** Data for processing **
╔══

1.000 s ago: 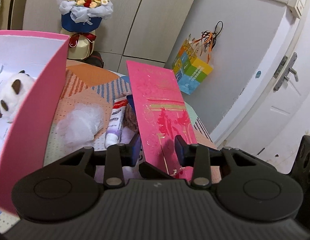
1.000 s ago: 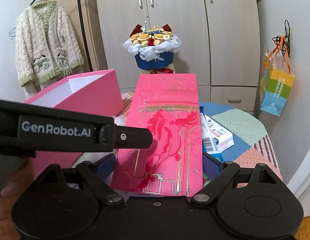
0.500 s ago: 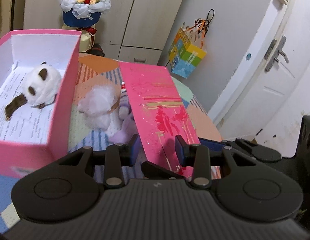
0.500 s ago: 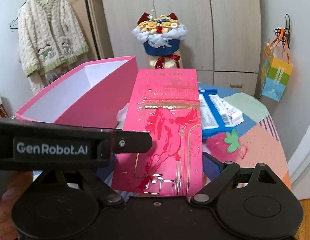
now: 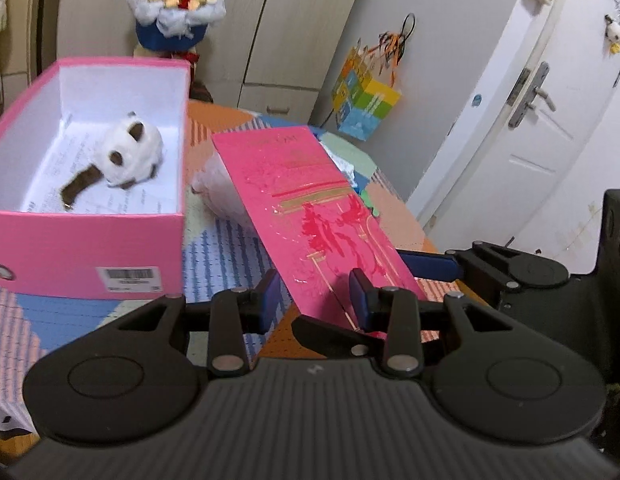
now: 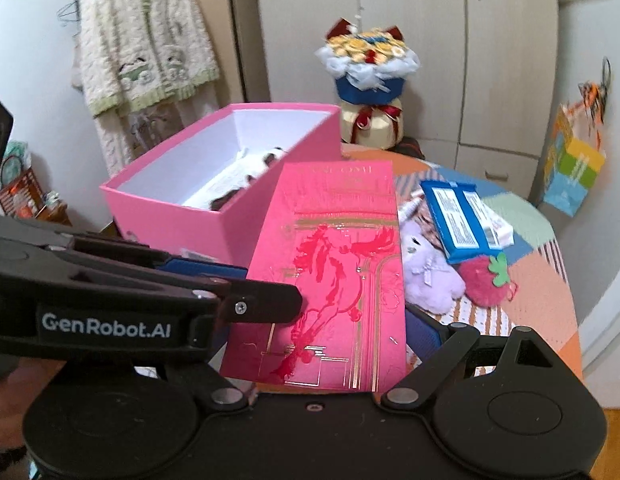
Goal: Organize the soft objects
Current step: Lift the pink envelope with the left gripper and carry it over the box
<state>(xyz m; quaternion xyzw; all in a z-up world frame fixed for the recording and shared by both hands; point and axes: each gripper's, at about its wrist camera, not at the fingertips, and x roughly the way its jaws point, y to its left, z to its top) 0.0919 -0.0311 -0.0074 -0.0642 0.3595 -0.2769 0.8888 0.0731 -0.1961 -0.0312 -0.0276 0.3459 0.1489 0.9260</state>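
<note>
Table: your patchwork-patterned tabletop [image 6: 525,280] carries everything here.
Box: the open pink cardboard shoebox [image 5: 86,240] sits on the table's left side, white inside.
Lid: the flat pink lid with a red horse and gold lines [image 6: 341,280] is raised at a slant beside the box, between your two tools.
Right gripper: your right gripper [image 6: 325,344] spans the lid's width, its jaws spread wide and closed on both long edges.
Left gripper: your left gripper [image 5: 311,300] has the lid's near corner between its jaws; whether it pinches the lid you cannot tell.
In the box: a white and brown plush animal [image 5: 128,156] lies on printed paper.
Beside the lid: a lilac plush toy [image 6: 427,276], a pink fuzzy strawberry [image 6: 485,284] and a blue packet [image 6: 457,220] lie close together on the table.
</note>
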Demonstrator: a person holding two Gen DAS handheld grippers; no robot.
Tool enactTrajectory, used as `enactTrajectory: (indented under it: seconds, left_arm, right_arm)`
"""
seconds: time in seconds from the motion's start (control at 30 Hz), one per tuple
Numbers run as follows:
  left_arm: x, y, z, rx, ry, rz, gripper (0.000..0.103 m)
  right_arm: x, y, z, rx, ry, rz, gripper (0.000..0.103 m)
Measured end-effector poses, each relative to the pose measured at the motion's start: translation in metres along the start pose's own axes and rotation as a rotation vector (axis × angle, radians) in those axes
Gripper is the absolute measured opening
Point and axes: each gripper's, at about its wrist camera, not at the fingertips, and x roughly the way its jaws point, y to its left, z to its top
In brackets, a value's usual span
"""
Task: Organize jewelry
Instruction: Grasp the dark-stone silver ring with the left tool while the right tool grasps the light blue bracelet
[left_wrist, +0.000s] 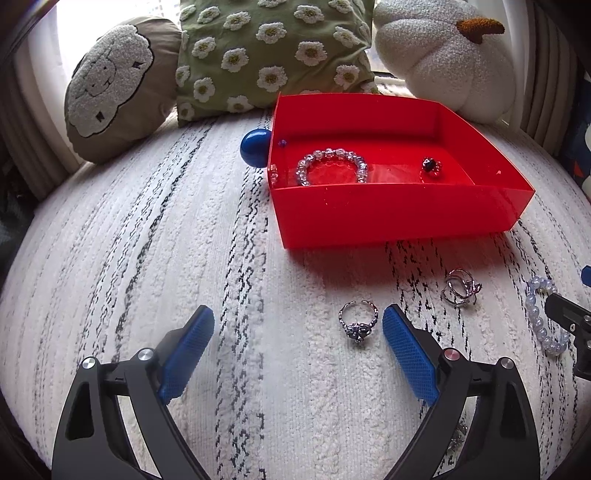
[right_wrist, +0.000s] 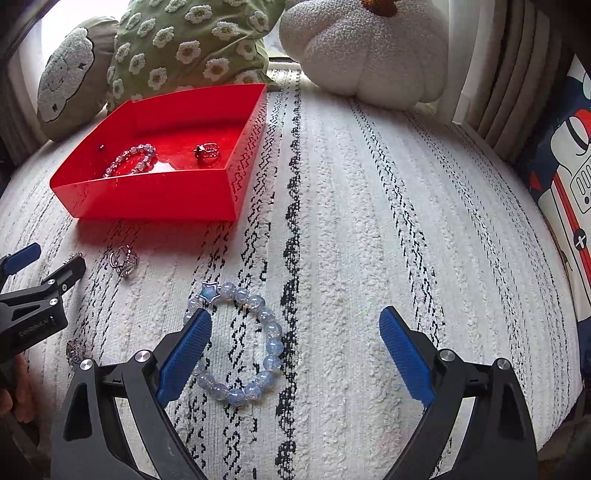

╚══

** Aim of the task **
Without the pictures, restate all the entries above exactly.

** Result of this exercise **
1.000 s ago: 
1.000 s ago: 
0.500 s ago: 
0.500 s ago: 
now: 
now: 
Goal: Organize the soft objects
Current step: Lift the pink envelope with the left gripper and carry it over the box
<state>(xyz m; quaternion xyzw; all in a z-up world frame fixed for the recording and shared by both hands; point and axes: each gripper's, at about its wrist camera, not at the fingertips, and x roughly the way its jaws point, y to its left, z to its top) 0.0919 -0.0311 -0.0074 -0.0642 0.3595 -0.2769 0.8888 0.0731 -0.1961 -0.0312 -0.0276 0.3459 0.1489 0.9260</state>
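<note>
Table: your patchwork-patterned tabletop [image 6: 525,280] carries everything here.
Box: the open pink cardboard shoebox [image 5: 86,240] sits on the table's left side, white inside.
Lid: the flat pink lid with a red horse and gold lines [image 6: 341,280] is raised at a slant beside the box, between your two tools.
Right gripper: your right gripper [image 6: 325,344] spans the lid's width, its jaws spread wide and closed on both long edges.
Left gripper: your left gripper [image 5: 311,300] has the lid's near corner between its jaws; whether it pinches the lid you cannot tell.
In the box: a white and brown plush animal [image 5: 128,156] lies on printed paper.
Beside the lid: a lilac plush toy [image 6: 427,276], a pink fuzzy strawberry [image 6: 485,284] and a blue packet [image 6: 457,220] lie close together on the table.
</note>
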Demonstrator: a person holding two Gen DAS handheld grippers; no robot.
Tool enactTrajectory, used as `enactTrajectory: (indented under it: seconds, left_arm, right_arm)`
"""
seconds: time in seconds from the motion's start (control at 30 Hz), one per tuple
Numbers run as follows:
  left_arm: x, y, z, rx, ry, rz, gripper (0.000..0.103 m)
  right_arm: x, y, z, rx, ry, rz, gripper (0.000..0.103 m)
Measured end-effector poses, each relative to the pose measured at the motion's start: translation in metres along the start pose's own axes and rotation as a rotation vector (axis × angle, radians) in those axes
Gripper is the absolute measured opening
Point and axes: each gripper's, at about its wrist camera, not at the fingertips, and x roughly the way its jaws point, y to its left, z to its top
In brackets, a value's usual span
"""
Task: Organize jewelry
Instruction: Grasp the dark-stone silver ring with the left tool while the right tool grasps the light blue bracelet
[left_wrist, +0.000s] 
[right_wrist, +0.000s] 

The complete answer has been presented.